The pictures in the data below are to be omitted; all else must be duplicated exactly.

• SUPPLIED DATA:
▼

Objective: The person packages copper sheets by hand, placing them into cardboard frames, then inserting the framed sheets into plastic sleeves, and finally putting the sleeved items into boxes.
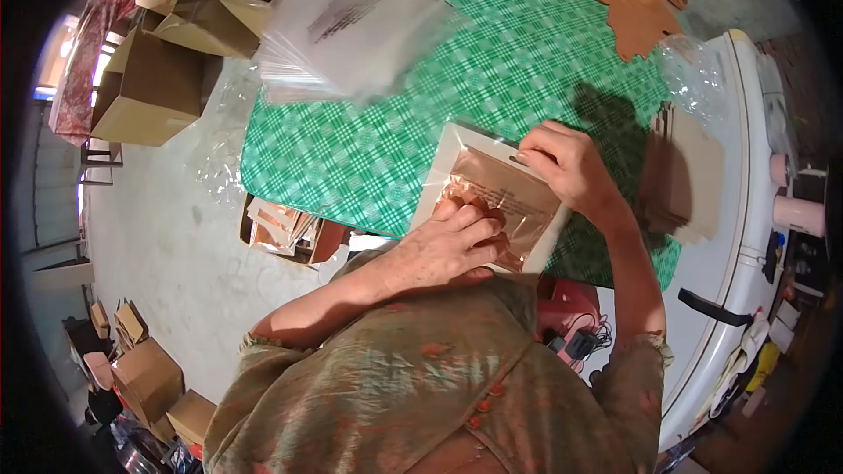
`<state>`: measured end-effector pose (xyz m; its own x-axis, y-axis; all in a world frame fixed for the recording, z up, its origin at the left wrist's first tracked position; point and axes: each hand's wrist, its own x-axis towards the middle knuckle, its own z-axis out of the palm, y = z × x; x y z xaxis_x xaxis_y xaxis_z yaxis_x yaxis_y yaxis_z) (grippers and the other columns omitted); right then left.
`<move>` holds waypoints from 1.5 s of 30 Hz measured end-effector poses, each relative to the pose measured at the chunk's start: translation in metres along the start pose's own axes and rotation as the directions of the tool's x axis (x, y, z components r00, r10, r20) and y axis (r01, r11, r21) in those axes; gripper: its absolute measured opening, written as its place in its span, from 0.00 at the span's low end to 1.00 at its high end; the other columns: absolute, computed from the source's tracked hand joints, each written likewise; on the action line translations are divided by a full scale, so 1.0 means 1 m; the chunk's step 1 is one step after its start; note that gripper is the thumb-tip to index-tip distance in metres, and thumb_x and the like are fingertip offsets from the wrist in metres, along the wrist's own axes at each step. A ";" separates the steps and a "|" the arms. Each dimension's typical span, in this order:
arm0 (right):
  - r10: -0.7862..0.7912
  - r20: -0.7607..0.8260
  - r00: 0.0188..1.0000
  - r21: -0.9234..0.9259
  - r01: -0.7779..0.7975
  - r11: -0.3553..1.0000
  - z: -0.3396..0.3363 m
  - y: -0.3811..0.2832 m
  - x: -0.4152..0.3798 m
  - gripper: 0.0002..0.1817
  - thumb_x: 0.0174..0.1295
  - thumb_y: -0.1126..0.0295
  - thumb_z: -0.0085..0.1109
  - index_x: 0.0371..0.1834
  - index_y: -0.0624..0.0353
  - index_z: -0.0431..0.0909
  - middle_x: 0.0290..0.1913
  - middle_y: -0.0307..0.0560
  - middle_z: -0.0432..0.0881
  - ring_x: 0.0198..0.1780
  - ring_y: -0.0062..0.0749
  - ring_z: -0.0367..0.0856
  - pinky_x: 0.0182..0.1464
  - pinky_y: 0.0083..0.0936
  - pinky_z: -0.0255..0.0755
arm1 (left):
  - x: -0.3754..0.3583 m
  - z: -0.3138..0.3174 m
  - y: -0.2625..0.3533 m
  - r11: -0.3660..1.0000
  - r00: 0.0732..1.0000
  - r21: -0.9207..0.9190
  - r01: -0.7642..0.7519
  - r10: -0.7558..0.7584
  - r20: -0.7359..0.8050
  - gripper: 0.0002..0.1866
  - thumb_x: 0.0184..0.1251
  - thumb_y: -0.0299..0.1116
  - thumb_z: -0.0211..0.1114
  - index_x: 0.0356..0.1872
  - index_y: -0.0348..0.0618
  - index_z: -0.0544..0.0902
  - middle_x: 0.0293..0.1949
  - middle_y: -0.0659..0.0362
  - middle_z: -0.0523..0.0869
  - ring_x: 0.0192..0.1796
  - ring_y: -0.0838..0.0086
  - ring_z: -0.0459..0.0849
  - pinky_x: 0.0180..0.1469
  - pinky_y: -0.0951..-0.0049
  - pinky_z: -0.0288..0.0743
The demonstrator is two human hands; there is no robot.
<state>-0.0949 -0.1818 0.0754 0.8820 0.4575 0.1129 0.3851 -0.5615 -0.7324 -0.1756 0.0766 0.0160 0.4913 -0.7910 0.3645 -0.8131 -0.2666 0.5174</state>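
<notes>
A flat packet (500, 177) lies at the near edge of the green checked tablecloth, close to my body. It has a pale card border and shiny copper-coloured material under clear plastic, with small dark print. My left hand (461, 241) rests on its lower left part, fingers curled against the surface; the fingertips are partly hidden. At the top right corner, the fingers of my right hand (571, 167) pinch the packet's edge near a small slot in the card.
A stack of clear plastic bags (360, 31) lies at the upper left of the table. Copper-coloured pieces (645, 13) lie at the far right, and pale cards (680, 171) at the right edge. Cardboard boxes (149, 83) stand left; an open box (294, 233) sits below the table edge.
</notes>
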 end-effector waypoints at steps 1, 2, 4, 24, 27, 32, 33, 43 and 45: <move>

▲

• EXERCISE RESULT:
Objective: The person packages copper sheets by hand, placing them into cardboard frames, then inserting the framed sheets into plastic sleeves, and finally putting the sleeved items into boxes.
`<state>`: measured end-effector pose (xyz m; its own x-axis, y-axis; all in a world frame fixed for the recording, z up, its origin at the left wrist's first tracked position; point and axes: each hand's wrist, its own x-axis towards the middle knuckle, its own z-axis out of the palm, y = z × x; x y z xaxis_x xaxis_y xaxis_z yaxis_x yaxis_y yaxis_z) (grippers and the other columns omitted); right then left.
`<move>` holds waypoints from 1.5 s of 30 Hz measured end-effector poses, each relative to the pose measured at the chunk's start: translation in metres along the start pose's own axes and rotation as the directions of the tool's x axis (x, y, z components r00, r10, r20) and y axis (r01, r11, r21) in those axes; gripper: its absolute measured opening, written as its place in its span, from 0.00 at the span's low end to 1.00 at its high end; the other columns: absolute, computed from the source's tracked hand joints, each written likewise; on the action line translations are divided by a full scale, so 1.0 means 1 m; the chunk's step 1 is one step after its start; note that gripper is the thumb-tip to index-tip distance in metres, and thumb_x and the like are fingertip offsets from the wrist in metres, along the wrist's own axes at each step. A ";" separates the steps and a "|" the arms. Each dimension's typical span, in this order:
arm0 (right):
  - r10: -0.7862..0.7912
  - r20: -0.7607..0.8260
  - r00: 0.0188..1.0000
  - r21: -0.9234..0.9259
  - r01: -0.7779..0.7975
  - r11: -0.3553..1.0000
  - z: -0.3396..0.3363 m
  - y: -0.3811..0.2832 m
  - x: -0.4152..0.3798 m
  - gripper: 0.0002..0.1817
  - thumb_x: 0.0174..0.1295
  - thumb_y: -0.1126..0.0295
  - thumb_z: -0.0085..0.1109
  - index_x: 0.0371..0.1834
  - index_y: -0.0624..0.0353
  - index_z: -0.0431..0.0909
  - middle_x: 0.0290..0.1913
  - middle_y: -0.0307..0.0560
  - middle_z: -0.0432..0.0881
  - ring_x: 0.0198..0.1780
  - ring_y: -0.0062..0.0749
  - ring_z: -0.0367..0.0856
  - pinky_x: 0.0182..0.1464
  - pinky_y: 0.0083..0.0936
  - pinky_z: -0.0255..0.0755
arm1 (left):
  - x: -0.3754..0.3583 m
  - z: -0.3138..0.3174 m
  - y: -0.2625..0.3533 m
  - r11: -0.3660..1.0000
  - r00: 0.0732..1.0000
  - r21: -0.9207..0.9190
  - r01: -0.7642..0.7519
  - r10: -0.7558..0.7584
  - r20: -0.7359..0.8050
  - gripper: 0.0002..0.1866
  - thumb_x: 0.0184..0.1251
  - thumb_y: -0.0299..0.1116
  - thumb_z: -0.0211..0.1114
  - index_x: 0.0356..0.1872
  - index_y: -0.0348..0.0618
  - index_z: -0.0544..0.0902
  - middle_x: 0.0293..0.1949
  - middle_y: -0.0659..0.0362
  - middle_z: -0.0523..0.0869
  - ring_x: 0.0192..0.1796
  - ring_y: -0.0838..0.0086
  - ring_z: -0.0459..0.0849
  - pinky_x: 0.0180..0.1469
  - pinky_y: -0.0951..-0.0049
  - pinky_z: -0.0288..0.0743
The demonstrator is two human hands; there is no robot.
<state>-0.0949 -0.1818 0.0754 0.8820 0.4575 0.1129 0.3851 -0.5615 -0.7324 -0.1756 0.0766 0.0160 0.4913 -0.7910 0.3645 -0.8131 -0.2666 0.5174</state>
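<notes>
A flat packet (500, 177) lies at the near edge of the green checked tablecloth, close to my body. It has a pale card border and shiny copper-coloured material under clear plastic, with small dark print. My left hand (461, 241) rests on its lower left part, fingers curled against the surface; the fingertips are partly hidden. At the top right corner, the fingers of my right hand (571, 167) pinch the packet's edge near a small slot in the card.
A stack of clear plastic bags (360, 31) lies at the upper left of the table. Copper-coloured pieces (645, 13) lie at the far right, and pale cards (680, 171) at the right edge. Cardboard boxes (149, 83) stand left; an open box (294, 233) sits below the table edge.
</notes>
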 end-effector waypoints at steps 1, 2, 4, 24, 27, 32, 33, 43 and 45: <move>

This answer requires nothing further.